You are viewing a plain text version of this content. The canonical link for it is here.

Posted to dev@hbase.apache.org by 何良均 <20...@163.com> on 2022/11/22 03:33:13 UTC

Re: [DISCUSS] Move replication queue storage from zookeeper to a separated HBase table

Last time we discussed the replication tool of design doc Move replication queue storage from zookeeper to a separated HBase table. However, we think that the implementation of ReplicationSyncUp tool is slightly complicated, so we decide to discuss it again separately.
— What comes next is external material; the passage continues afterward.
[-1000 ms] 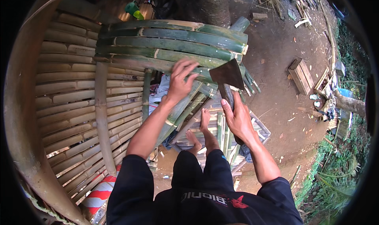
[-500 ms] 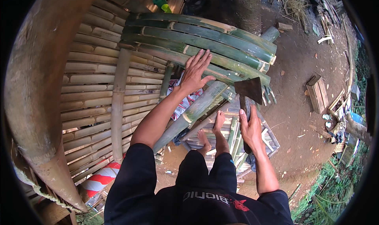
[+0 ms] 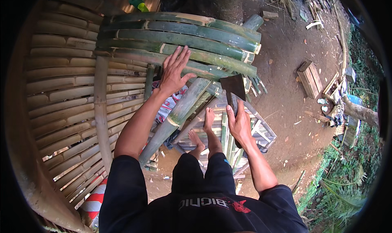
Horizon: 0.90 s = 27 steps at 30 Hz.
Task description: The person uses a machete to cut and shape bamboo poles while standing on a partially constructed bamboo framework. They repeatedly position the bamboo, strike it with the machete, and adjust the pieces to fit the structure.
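— Bamboo everywhere, so where does your left hand (image 3: 174, 71) sit?

— Spread wide and flat, fingers fanned, pressing on the green stack of split bamboo (image 3: 179, 39) lying across the slatted platform (image 3: 61, 94). It grips nothing; your palm looks to be there to steady the pile, and you too.

— And your right hand (image 3: 240, 124)?

— Closed around the handle of the cleaver (image 3: 233, 88). You hold it upright, the broad dark blade above your fist and just beside the cut ends of the stack. Your grip sits close under the blade, which probably gives you more control than reach.

— What's the thick piece in front of me?

— That is the bamboo pole (image 3: 181, 108), leaning from the ground by your knees up under the stack, passing right beneath your left hand. Slanted like that, its upper end lies between your two hands, near the blade.

— And below?

— Your bare feet (image 3: 204, 128) rest on a small slatted frame (image 3: 261, 128) set on the dirt, with thinner green strips between them. A wooden box (image 3: 309, 78) stands well apart to the right.
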Each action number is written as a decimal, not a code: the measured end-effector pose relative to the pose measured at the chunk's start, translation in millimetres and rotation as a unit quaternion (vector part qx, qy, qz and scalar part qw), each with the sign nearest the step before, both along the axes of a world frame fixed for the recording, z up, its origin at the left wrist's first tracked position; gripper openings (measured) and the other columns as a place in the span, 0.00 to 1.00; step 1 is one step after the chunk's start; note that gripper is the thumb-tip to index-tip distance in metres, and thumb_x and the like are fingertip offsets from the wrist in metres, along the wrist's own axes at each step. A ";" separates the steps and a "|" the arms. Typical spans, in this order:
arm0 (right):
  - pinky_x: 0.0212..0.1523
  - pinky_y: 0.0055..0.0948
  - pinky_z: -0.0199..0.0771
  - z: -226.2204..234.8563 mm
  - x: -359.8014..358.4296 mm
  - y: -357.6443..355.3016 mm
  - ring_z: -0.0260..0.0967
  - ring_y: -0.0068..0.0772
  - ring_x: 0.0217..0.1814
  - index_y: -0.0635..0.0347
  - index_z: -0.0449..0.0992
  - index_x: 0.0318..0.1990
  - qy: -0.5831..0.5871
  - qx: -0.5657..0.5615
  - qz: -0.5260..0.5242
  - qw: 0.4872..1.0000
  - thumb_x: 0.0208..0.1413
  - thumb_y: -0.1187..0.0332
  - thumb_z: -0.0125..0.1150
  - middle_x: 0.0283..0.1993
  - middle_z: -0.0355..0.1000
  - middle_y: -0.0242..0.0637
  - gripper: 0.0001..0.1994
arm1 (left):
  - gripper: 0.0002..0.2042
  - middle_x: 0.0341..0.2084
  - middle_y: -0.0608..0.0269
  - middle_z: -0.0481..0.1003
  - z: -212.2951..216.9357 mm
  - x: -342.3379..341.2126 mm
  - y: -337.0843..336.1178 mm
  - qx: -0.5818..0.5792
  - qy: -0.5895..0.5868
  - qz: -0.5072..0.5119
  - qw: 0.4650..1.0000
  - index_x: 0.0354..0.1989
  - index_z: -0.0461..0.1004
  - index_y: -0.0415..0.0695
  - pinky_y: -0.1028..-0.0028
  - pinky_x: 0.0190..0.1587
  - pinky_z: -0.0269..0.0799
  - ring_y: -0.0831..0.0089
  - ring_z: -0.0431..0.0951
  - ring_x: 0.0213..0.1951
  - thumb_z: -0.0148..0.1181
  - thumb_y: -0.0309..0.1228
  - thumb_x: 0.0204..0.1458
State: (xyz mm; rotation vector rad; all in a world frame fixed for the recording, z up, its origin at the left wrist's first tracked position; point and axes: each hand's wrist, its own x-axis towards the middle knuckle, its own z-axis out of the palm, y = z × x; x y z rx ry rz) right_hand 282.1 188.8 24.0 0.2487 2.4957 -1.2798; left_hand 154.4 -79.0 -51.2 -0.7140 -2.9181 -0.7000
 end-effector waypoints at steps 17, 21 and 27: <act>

We plan to hold an online meeting at 7PM to 8PM, 23 Nov 2022, GMT +8, using tencent meeting.


何良均 邀请您参加腾讯会议
会议主题：ReplicationSyncUp讨论
会议时间：2022/11/23 19:00-20:00 (GMT+08:00) 中国标准时间 - 北京

点击链接入会，或添加至会议列表：
https://meeting.tencent.com/dm/uAO9OU5ghD3y

#腾讯会议：138-478-728
会议密码：432745


More attendees are always welcomed.

Re: [DISCUSS] Move replication queue storage from zookeeper to a separated HBase table

Posted by "张铎(Duo Zhang)" <pa...@gmail.com>.

Thanks Liangjun for putting this up. I think the discussion was very
constructive, we found some blind points in the previous discussions,
for example, after the ReplicationSyncUp tool is done, all the data in
hbase:replication are useless.

Later we also need to modify the design doc accordingly.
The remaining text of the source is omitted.